A.E. de Weerd, M.G.H. Betjes

Friday 16 march 2018

10:10 - 10:15h at Willem Burger Foyer

Categories: Clinical, Session (poster)

Parallel session: Poster session 6: Clinical

Background

ABO blood group-incompatible (ABOi) kidney transplantation is considered a safe procedure, with non-inferior outcomes in large cohort studies. Its contribution to living kidney transplantation programs is substantial and growing. The objective of this meta-analysis was to systematically investigate outcomes in ABO-incompatible kidney transplant recipients compared to center-matched ABO blood group-compatible (ABOc) control patients.

Methods

Comprehensive searches were conducted in Embase, Medline, Cochrane, Web-of-Science and Google Scholar. MOOSE study guidelines for observational studies and Newcastle Ottawa bias scale were implemented to assess studies. Meta-analysis was performed using Review Manager 5.3 with the Mantel-Haenszel analysis method. A subgroup analysis on antibody removal technique was performed.

Results

After identifying 2728 studies addressing ABOi kidney transplantation, 26 studies were included, describing 1346 unique ABOi patients and 4943 ABOc controls. Risk of bias was low (all studies ≥ 7/9 stars). Baseline patient characteristics revealed no significant differences in immunological risk parameters.

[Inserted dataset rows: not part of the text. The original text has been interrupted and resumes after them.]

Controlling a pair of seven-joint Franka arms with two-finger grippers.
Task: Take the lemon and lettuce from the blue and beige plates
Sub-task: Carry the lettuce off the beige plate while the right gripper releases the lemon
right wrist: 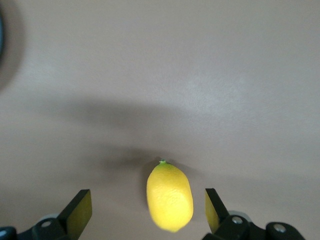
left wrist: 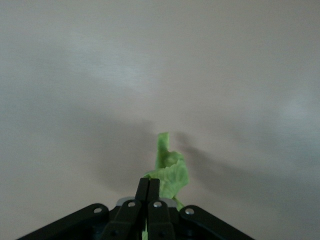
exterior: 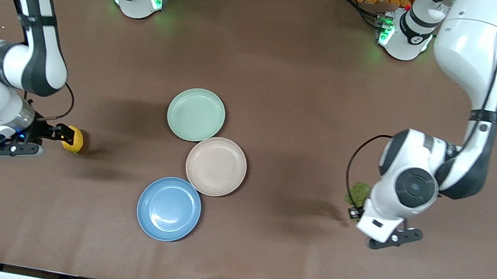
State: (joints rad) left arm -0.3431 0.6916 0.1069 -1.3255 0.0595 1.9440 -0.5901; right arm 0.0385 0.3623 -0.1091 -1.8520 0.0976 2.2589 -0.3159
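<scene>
The lemon (exterior: 74, 139) lies on the bare table toward the right arm's end, apart from the plates. My right gripper (exterior: 66, 136) is open around it, with a gap on each side; the right wrist view shows the lemon (right wrist: 170, 197) between the fingers of that gripper (right wrist: 146, 204). My left gripper (exterior: 354, 208) is shut on the green lettuce (exterior: 360, 192) over bare table toward the left arm's end. The left wrist view shows the leaf (left wrist: 171, 170) sticking out past the closed fingertips of that gripper (left wrist: 149, 183). The blue plate (exterior: 169, 208) and the beige plate (exterior: 216, 166) are empty.
A mint-green plate (exterior: 196, 114), also empty, touches the beige plate and lies farther from the front camera. The three plates form a cluster mid-table. Brown table stretches on all sides of them.
</scene>
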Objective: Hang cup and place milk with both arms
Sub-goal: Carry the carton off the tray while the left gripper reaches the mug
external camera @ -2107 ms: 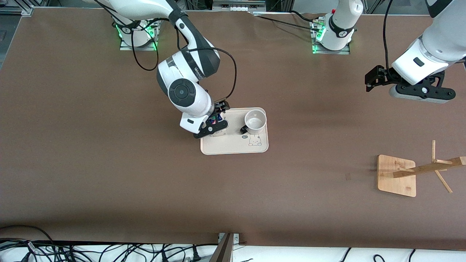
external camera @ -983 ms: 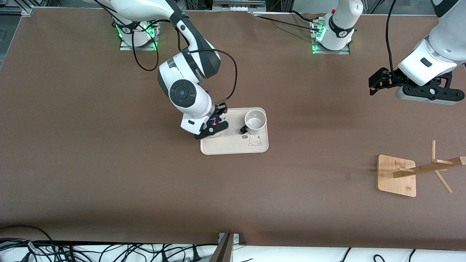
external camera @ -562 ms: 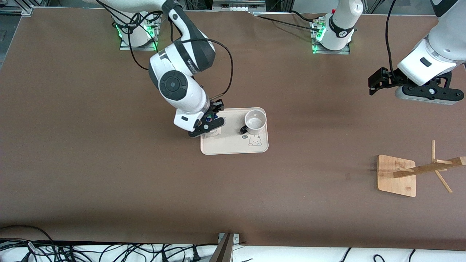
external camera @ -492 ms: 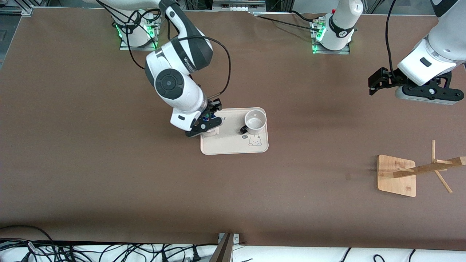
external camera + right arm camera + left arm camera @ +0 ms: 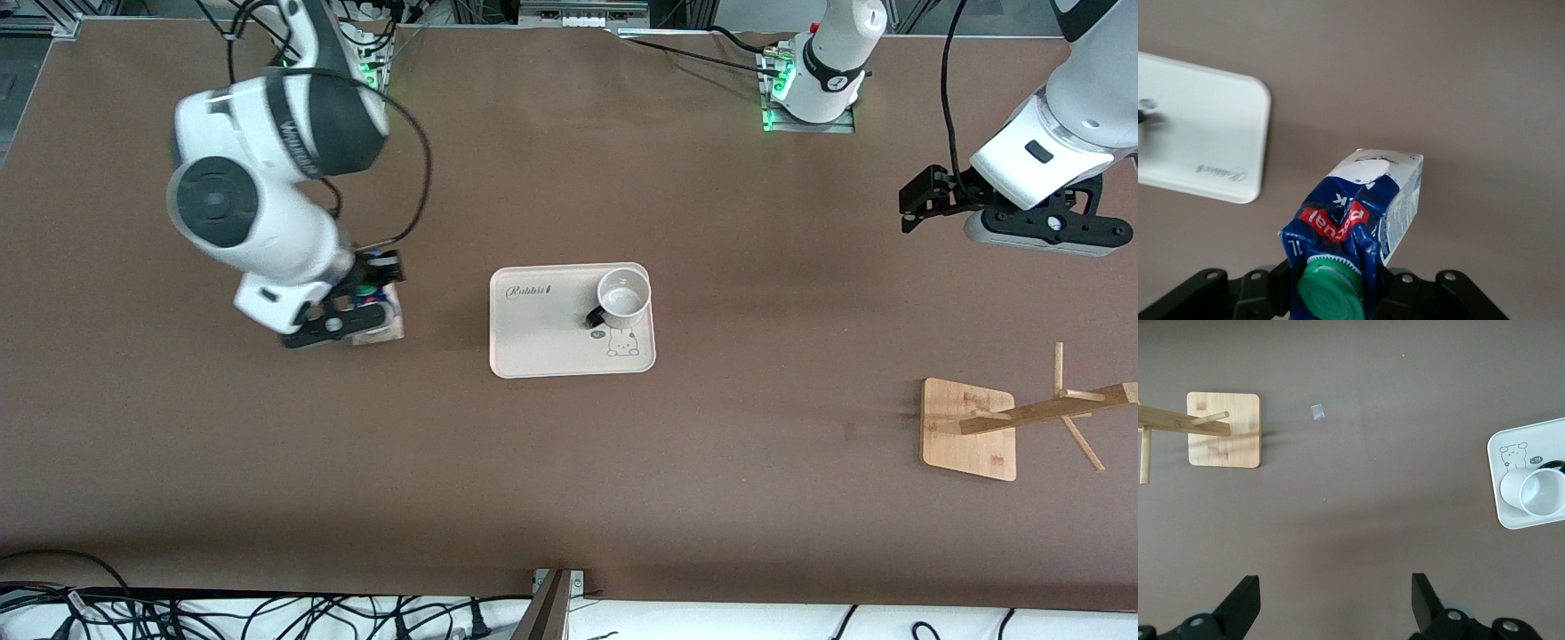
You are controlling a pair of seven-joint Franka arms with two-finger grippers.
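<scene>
My right gripper is shut on the milk, a dark-blue carton with a green cap and white lower sides, and holds it tilted over bare table toward the right arm's end, beside the tray. In the right wrist view the milk is squeezed at its top between the jaws. The cup, a white mug with a black handle, stands on the cream tray; it also shows in the left wrist view. My left gripper is open and empty, high over the table toward the left arm's end.
A wooden cup rack on a square bamboo base stands toward the left arm's end, nearer the front camera than my left gripper. It shows in the left wrist view too. Cables lie along the table's front edge.
My right gripper has lifted the milk off the tray and carried it toward the right arm's end of the table. The left arm has stayed still in the last second.
</scene>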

Statistical heterogeneity of studies was very low (I² 0% for graft and patient survival). ABOi patients had excellent one-year patient (97·93%) and uncensored graft survival (95·82%). However, compared to ABOc controls a significant increased risk for one-year graft loss (relative risk [RR] 1·69, p=0.002 ) and mortality (1·65, p=0.03) was present. Infection was the cause of death in 49% of deceased ABOi patients versus only 13% in deceased ABOc patients (p=0.02). The higher risk of graft loss was irrespective of the apheresis technique applied, the year of publication or the country of origin. ABMR (4·04; 95% CI 2·94-5·54, p<0.00001), severe non-viral infection (RR 1·4; 1·11-1·78, p=0.005) and bleeding (1·9; 1·36-2·72, p<0.0005) were also more common after ABOi kidney transplantation.

Conclusion

ABOi kidney transplant recipients have very good outcomes albeit inferior to center-matched ABOc control patients. Lack of individual patient makes it impossible to decipher if ABMR and patient death coincided. The low clinical heterogeneity of included studies and similar baseline strengthens our findings. Kidney exchange programs should be stimulated whilst future research should aim to identify modifiable risk factors for graft loss after ABOi kidney transplantation.